## EXERCISE DETAILS
This exercise needs the listing below duplicated exactly.

## DATASET CONTENT
○ ○ ○

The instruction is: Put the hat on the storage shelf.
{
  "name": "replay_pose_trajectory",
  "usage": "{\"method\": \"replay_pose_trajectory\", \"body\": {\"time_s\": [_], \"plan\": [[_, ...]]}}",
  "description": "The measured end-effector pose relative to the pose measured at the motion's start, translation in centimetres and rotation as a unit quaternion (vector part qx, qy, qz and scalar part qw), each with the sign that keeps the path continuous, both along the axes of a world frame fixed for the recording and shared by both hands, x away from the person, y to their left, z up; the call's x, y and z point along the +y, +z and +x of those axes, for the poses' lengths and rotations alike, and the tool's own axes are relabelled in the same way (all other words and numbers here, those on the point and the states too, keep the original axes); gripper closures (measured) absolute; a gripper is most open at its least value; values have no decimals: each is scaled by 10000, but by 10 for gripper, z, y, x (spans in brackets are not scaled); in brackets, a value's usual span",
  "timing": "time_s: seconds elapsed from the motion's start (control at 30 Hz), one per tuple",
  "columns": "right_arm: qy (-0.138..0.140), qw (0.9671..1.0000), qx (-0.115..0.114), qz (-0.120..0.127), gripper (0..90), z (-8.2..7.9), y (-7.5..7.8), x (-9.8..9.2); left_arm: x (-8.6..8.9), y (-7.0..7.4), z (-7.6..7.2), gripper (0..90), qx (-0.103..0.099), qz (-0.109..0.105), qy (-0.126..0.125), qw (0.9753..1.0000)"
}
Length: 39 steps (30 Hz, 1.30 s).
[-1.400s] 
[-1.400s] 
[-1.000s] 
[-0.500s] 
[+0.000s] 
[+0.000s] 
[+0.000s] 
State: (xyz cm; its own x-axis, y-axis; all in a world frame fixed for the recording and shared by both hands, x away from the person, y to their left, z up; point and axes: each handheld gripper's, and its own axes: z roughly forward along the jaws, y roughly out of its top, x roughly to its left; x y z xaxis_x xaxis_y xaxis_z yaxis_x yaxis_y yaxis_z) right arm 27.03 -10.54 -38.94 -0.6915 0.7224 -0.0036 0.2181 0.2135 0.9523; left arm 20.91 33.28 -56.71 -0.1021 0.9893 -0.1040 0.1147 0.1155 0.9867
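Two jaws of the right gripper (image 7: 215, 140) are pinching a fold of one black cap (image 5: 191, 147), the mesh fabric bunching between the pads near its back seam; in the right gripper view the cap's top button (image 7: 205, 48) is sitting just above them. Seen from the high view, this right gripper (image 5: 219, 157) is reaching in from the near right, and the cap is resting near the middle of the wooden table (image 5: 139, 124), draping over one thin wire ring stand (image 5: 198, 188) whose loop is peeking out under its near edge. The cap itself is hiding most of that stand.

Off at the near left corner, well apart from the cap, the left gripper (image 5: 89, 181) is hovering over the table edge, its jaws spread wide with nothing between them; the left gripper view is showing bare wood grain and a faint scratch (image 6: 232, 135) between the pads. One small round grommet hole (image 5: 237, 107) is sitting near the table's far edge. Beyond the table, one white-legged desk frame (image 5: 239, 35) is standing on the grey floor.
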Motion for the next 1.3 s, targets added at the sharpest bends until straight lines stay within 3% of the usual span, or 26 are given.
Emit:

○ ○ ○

## WORKED SOLUTION
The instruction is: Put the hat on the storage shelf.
{
  "name": "replay_pose_trajectory",
  "usage": "{\"method\": \"replay_pose_trajectory\", \"body\": {\"time_s\": [_], \"plan\": [[_, ...]]}}",
  "description": "The measured end-effector pose relative to the pose measured at the motion's start, translation in centimetres and rotation as a unit quaternion (vector part qx, qy, qz and scalar part qw), each with the sign that keeps the path continuous, both along the axes of a world frame fixed for the recording and shared by both hands, x away from the person, y to their left, z up; the call's x, y and z point along the +y, +z and +x of those axes, for the poses' lengths and rotations alike, and the tool's own axes are relabelled in the same way (all other words and numbers here, those on the point and the states too, keep the original axes); gripper closures (measured) absolute; a gripper is most open at its least value; values have no decimals: each is scaled by 10000, but by 10 for gripper, z, y, x (spans in brackets are not scaled); in brackets, a value's usual span",
  "timing": "time_s: seconds elapsed from the motion's start (control at 30 Hz), one per tuple",
  "columns": "right_arm: qy (-0.138..0.140), qw (0.9671..1.0000), qx (-0.115..0.114), qz (-0.120..0.127), gripper (0..90), z (-8.2..7.9), y (-7.5..7.8), x (-9.8..9.2); left_arm: x (-8.6..8.9), y (-7.0..7.4), z (-7.6..7.2), gripper (0..90), qx (-0.103..0.099), qz (-0.109..0.105), qy (-0.126..0.125), qw (0.9753..1.0000)"
}
Length: 39 steps (30 Hz, 1.30 s).
[-1.400s] 
[-1.400s] 
[-1.000s] 
[-0.500s] 
[+0.000s] 
[+0.000s] 
[+0.000s] 
State: (xyz cm; its own x-axis, y-axis; all in a world frame fixed for the recording and shared by both hands, x away from the person, y to their left, z up; point and axes: each handheld gripper's, and its own axes: z roughly forward along the jaws, y roughly out of its top, x roughly to its left; x y z xaxis_x xaxis_y xaxis_z yaxis_x yaxis_y yaxis_z) right arm 27.03 -10.54 -38.94 -0.6915 0.7224 -0.0036 0.2181 0.2135 0.9523; left arm 20.91 33.28 -56.71 -0.1021 0.9893 -0.1040 0.1147 0.1155 0.9867
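Two jaws of the right gripper (image 7: 215, 140) are pinching a fold of one black cap (image 5: 191, 147), the mesh fabric bunching between the pads near its back seam; in the right gripper view the cap's top button (image 7: 205, 48) is sitting just above them. Seen from the high view, this right gripper (image 5: 219, 157) is reaching in from the near right, and the cap is resting near the middle of the wooden table (image 5: 139, 124), draping over one thin wire ring stand (image 5: 198, 188) whose loop is peeking out under its near edge. The cap itself is hiding most of that stand.

Off at the near left corner, well apart from the cap, the left gripper (image 5: 89, 181) is hovering over the table edge, its jaws spread wide with nothing between them; the left gripper view is showing bare wood grain and a faint scratch (image 6: 232, 135) between the pads. One small round grommet hole (image 5: 237, 107) is sitting near the table's far edge. Beyond the table, one white-legged desk frame (image 5: 239, 35) is standing on the grey floor.
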Motion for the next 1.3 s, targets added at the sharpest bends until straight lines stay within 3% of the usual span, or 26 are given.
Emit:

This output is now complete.